> _HOW TO COMPLETE THIS TASK_: Using the listing below, say how many lines have the string "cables" in them, giving the number alone.

• • • • • • •

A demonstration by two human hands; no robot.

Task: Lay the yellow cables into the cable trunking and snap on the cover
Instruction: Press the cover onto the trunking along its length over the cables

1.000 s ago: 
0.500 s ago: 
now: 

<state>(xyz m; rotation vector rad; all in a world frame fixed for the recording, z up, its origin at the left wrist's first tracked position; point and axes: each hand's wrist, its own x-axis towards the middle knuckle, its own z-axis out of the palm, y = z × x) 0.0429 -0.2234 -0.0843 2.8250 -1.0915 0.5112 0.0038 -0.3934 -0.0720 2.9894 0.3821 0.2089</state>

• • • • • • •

> _SOLUTION_: 2